PROBLEM DESCRIPTION:
Restate exactly the lines of the entries below, beginning with the first and ending with the line that holds "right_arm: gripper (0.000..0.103". Pictures are not copied.

[Source data]
══════════════════════════════

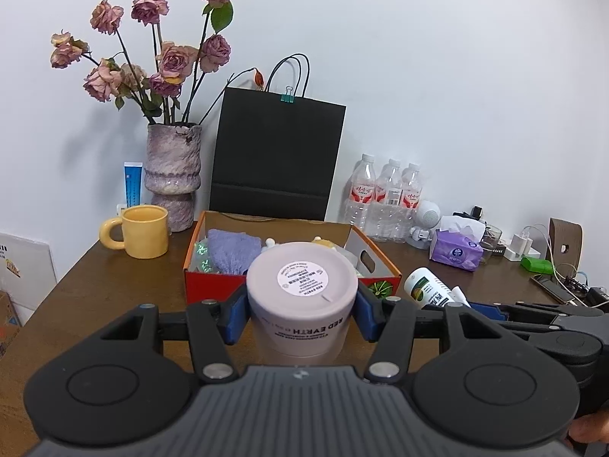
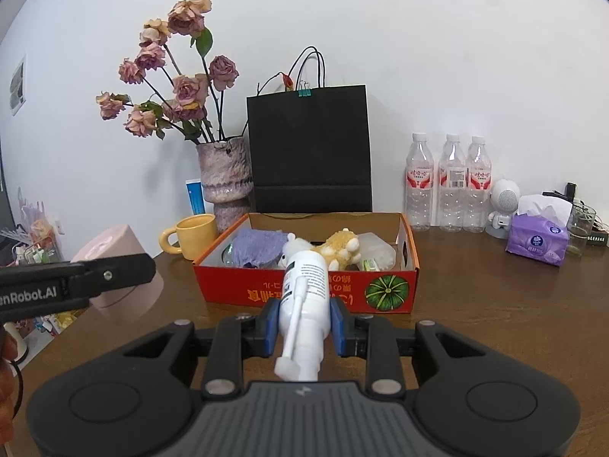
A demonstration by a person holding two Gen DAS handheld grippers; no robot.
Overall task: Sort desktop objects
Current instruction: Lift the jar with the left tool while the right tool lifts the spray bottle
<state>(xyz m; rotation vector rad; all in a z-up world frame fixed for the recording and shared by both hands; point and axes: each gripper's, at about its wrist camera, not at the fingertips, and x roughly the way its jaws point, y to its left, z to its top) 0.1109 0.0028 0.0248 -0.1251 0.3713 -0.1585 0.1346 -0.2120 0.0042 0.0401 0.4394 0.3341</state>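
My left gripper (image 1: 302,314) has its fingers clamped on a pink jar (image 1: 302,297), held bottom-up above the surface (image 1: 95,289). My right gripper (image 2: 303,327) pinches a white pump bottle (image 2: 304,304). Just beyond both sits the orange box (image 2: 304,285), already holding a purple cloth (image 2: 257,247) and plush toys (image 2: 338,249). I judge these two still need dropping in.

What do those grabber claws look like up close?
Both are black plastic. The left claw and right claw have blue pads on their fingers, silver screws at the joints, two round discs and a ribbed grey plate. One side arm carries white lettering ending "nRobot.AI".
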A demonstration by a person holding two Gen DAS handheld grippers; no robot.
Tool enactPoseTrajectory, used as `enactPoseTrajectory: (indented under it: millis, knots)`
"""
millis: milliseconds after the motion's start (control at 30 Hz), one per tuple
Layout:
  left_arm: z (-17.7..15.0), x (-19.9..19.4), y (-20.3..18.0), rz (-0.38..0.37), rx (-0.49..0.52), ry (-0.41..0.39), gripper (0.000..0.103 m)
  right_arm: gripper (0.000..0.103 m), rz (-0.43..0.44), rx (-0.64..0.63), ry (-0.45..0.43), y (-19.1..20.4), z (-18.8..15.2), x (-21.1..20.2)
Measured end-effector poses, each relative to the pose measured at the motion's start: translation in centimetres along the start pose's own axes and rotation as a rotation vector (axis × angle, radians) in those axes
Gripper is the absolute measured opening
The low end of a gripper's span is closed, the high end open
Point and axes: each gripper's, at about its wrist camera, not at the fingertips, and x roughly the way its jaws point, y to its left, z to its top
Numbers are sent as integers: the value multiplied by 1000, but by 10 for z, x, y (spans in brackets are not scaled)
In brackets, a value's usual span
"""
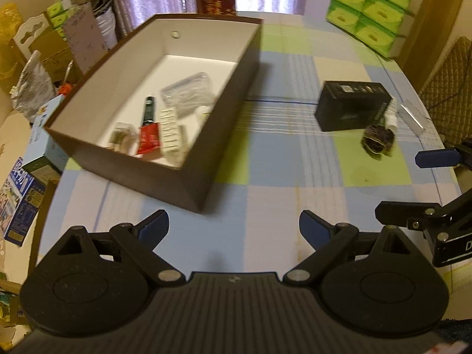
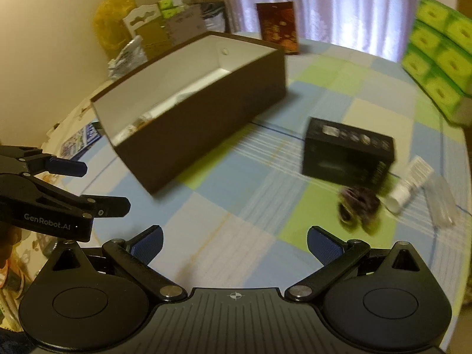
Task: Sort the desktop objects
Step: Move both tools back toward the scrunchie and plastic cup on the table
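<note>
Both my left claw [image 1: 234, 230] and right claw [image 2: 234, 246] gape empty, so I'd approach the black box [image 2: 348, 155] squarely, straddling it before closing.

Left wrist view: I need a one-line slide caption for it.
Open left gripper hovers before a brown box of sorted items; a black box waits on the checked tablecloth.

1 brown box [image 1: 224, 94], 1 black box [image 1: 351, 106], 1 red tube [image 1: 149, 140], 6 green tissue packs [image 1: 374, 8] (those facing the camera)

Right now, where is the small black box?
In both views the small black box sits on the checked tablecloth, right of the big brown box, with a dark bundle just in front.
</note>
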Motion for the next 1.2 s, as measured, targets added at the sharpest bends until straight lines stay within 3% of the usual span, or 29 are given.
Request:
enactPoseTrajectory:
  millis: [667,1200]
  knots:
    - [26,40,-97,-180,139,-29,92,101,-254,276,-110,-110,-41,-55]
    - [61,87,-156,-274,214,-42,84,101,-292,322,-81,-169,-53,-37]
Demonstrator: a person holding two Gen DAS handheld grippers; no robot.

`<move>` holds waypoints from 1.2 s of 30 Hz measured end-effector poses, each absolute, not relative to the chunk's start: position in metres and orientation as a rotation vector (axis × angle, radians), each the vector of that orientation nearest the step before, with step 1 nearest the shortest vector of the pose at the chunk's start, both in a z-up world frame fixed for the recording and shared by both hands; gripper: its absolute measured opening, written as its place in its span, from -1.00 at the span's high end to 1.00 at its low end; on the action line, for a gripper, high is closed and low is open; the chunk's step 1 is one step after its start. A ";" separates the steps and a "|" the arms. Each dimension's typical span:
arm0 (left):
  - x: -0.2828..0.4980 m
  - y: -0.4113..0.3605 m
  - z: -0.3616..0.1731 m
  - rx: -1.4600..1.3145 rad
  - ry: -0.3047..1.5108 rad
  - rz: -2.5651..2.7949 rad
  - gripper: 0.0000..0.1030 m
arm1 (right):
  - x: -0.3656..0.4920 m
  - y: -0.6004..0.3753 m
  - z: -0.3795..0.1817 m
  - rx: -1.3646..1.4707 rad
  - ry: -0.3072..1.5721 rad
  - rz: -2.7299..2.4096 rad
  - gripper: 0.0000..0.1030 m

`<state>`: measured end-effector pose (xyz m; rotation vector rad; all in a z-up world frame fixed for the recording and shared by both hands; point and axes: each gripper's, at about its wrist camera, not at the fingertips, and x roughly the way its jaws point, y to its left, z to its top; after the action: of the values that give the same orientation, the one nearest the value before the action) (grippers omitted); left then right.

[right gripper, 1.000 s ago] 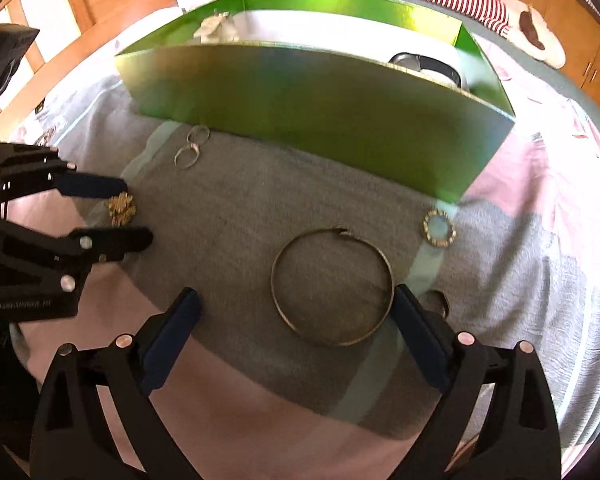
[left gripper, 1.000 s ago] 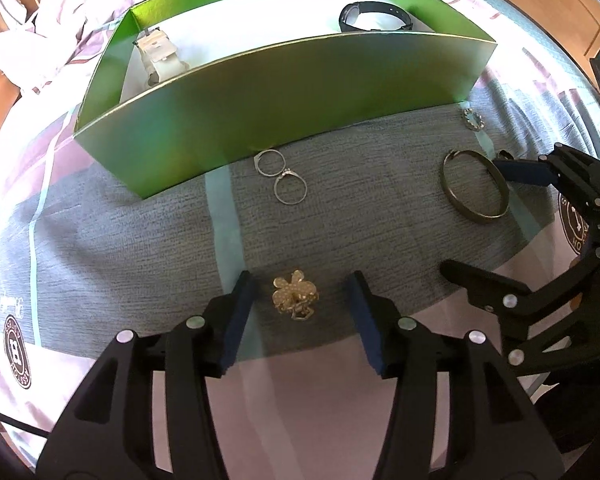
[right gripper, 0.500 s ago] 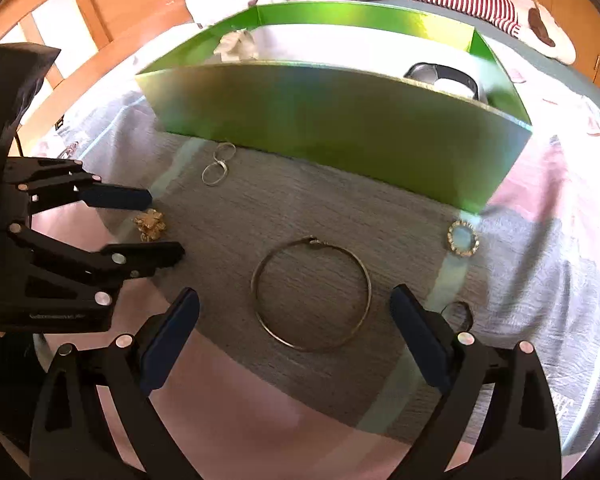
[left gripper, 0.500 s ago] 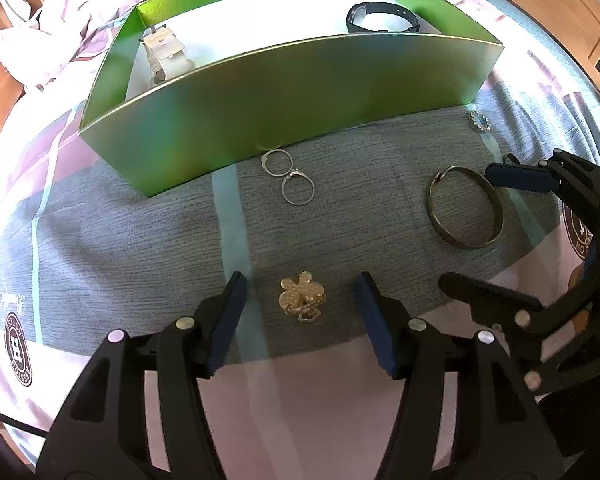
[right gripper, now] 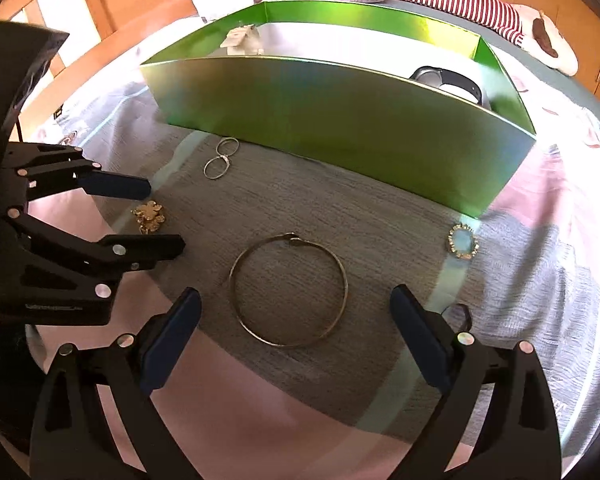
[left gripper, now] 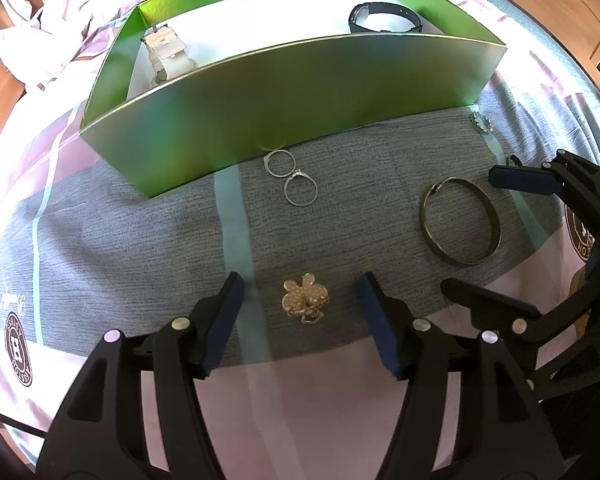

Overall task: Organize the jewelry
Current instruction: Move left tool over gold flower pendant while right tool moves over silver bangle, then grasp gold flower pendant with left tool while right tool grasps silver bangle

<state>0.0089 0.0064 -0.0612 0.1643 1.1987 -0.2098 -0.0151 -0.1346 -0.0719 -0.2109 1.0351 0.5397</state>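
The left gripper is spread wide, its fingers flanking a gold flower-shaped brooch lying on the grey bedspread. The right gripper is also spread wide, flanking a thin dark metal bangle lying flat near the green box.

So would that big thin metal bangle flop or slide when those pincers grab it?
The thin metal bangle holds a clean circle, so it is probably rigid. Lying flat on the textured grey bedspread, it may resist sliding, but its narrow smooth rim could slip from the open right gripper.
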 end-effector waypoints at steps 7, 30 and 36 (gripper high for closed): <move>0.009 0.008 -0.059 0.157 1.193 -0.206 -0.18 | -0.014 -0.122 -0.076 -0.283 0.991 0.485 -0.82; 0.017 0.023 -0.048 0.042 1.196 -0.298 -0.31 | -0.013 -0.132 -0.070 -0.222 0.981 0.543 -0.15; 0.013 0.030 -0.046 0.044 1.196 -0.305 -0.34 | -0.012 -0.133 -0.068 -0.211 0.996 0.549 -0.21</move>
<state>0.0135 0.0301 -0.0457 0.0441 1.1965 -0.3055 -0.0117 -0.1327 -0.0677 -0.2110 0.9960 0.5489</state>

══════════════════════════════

REPLY:
A demonstration by a person holding two Gen DAS handheld grippers; no robot.
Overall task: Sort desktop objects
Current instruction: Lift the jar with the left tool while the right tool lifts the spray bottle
<state>(xyz m; rotation vector rad; all in a z-up world frame fixed for the recording and shared by both hands; point and axes: each gripper's, at about its wrist camera, not at the fingertips, and x roughly the way its jaws point, y to its left, z to its top) 0.1109 0.0028 0.0248 -0.1251 0.3713 -0.1585 0.1346 -0.2120 0.0042 0.0401 0.4394 0.3341</state>
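My left gripper (image 1: 302,314) has its fingers clamped on a pink jar (image 1: 302,297), held bottom-up above the surface (image 1: 95,289). My right gripper (image 2: 303,327) pinches a white pump bottle (image 2: 304,304). Just beyond both sits the orange box (image 2: 304,285), already holding a purple cloth (image 2: 257,247) and plush toys (image 2: 338,249). I judge these two still need dropping in.

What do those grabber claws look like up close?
Both are black plastic. The left claw and right claw have blue pads on their fingers, silver screws at the joints, two round discs and a ribbed grey plate. One side arm carries white lettering ending "nRobot.AI".
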A demonstration by a person holding two Gen DAS handheld grippers; no robot.
Tool enactPoseTrajectory, used as `enactPoseTrajectory: (indented under it: millis, knots)`
"""
millis: milliseconds after the motion's start (control at 30 Hz), one per tuple
Layout:
  left_arm: z (-17.7..15.0), x (-19.9..19.4), y (-20.3..18.0), rz (-0.38..0.37), rx (-0.49..0.52), ry (-0.41..0.39), gripper (0.000..0.103 m)
  right_arm: gripper (0.000..0.103 m), rz (-0.43..0.44), rx (-0.64..0.63), ry (-0.45..0.43), y (-19.1..20.4), z (-18.8..15.2), x (-21.1..20.2)

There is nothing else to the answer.